**Task description**
Please restate, exactly, only the lines from the beginning of the listing below through the line containing "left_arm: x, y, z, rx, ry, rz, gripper", with the pictures left out.

··· Exercise data ···

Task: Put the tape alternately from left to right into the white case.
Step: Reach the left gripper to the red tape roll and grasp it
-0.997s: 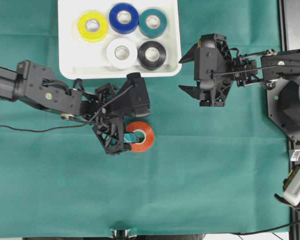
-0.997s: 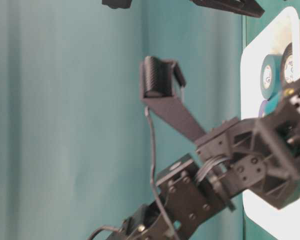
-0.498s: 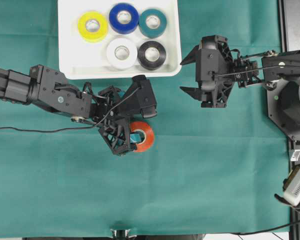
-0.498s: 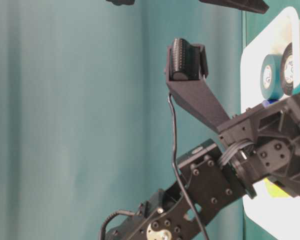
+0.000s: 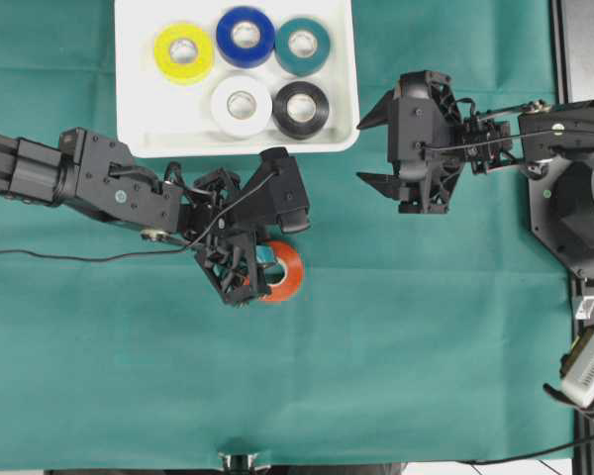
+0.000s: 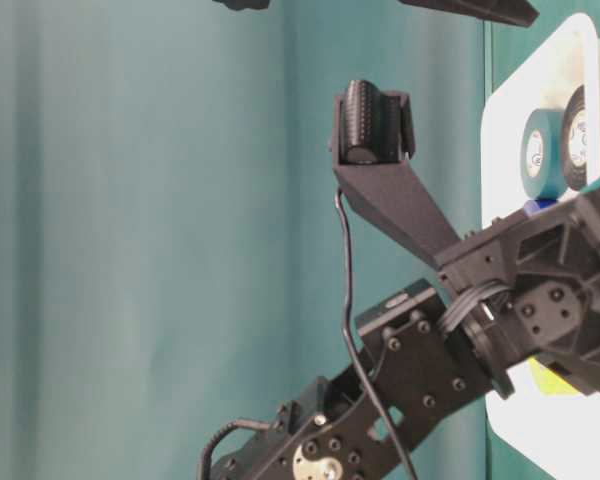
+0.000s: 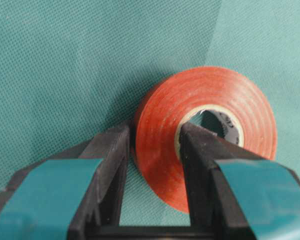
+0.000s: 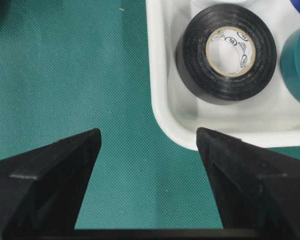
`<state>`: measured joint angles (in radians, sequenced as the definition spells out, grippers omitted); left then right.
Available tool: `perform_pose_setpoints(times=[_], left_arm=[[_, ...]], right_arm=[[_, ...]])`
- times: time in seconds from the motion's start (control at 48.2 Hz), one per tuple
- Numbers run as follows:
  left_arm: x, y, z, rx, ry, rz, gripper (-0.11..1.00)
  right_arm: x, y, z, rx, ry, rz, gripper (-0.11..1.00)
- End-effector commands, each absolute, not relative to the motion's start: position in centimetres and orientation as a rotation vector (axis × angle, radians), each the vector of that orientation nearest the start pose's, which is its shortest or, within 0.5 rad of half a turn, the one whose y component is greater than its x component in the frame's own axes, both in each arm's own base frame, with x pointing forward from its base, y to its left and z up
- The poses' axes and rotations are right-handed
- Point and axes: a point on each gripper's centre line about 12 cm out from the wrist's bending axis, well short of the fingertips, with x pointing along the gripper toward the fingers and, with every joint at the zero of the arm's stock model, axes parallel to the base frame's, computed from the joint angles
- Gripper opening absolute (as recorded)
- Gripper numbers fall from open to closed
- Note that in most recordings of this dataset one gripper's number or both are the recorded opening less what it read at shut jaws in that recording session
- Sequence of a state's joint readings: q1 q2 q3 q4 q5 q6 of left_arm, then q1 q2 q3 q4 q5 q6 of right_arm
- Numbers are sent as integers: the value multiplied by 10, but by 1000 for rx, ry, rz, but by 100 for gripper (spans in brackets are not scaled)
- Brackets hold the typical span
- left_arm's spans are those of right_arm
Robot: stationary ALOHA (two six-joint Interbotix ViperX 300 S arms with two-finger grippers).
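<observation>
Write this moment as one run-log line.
left gripper: shut on red tape | right gripper: open, idle | white case: five rolls

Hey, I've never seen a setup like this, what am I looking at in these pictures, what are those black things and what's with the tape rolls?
These are two black robot arms working over a green cloth. One camera looks straight down, one sits at table level, and one rides on each arm's wrist. In the overhead view, the white case holds five tape rolls: yellow, blue, teal, white and black. The left end effector has shut on the red roll out on the cloth; its wrist camera shows one finger inside the roll's core and the other outside. The right end effector is open and holds nothing, near the case's corner.
</observation>
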<state>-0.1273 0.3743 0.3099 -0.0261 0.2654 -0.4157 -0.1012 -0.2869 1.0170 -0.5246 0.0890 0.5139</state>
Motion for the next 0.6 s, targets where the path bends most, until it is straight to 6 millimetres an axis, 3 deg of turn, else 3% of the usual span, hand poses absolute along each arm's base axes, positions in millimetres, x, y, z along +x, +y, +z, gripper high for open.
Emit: perform_pose_setpoints(times=[0.0,0.581], left_arm=[[465,-63,117,-351,917,70,27],[435,-59,177,-336,896,57,27]], right_arm=[[279,-32,155,12,772,-128,92],[278,-32,154,10,778,-128,92]])
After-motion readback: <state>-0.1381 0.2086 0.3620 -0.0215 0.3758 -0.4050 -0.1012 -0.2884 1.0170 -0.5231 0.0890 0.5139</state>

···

**Answer to this task**
Task: Put the tape alternately from left to right into the white case.
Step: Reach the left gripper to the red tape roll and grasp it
-0.997s: 
-0.997s: 
-0.498s: 
-0.498s: 
+0.000s: 
+0.000s: 
+0.000s: 
+0.000s: 
`<state>`: measured joint angles (in radians, sequenced as the definition spells out, grippers omitted); left then right.
Available tool: `perform_pose_setpoints(times=[_], left_arm=[[_, ...]], right_arm=[[_, ...]])`
- times: time in seconds from the motion's start (control at 48.2 Hz), one per tuple
- Numbers run as follows:
  left_arm: x, y, z, rx, ry, rz, gripper (-0.11..1.00)

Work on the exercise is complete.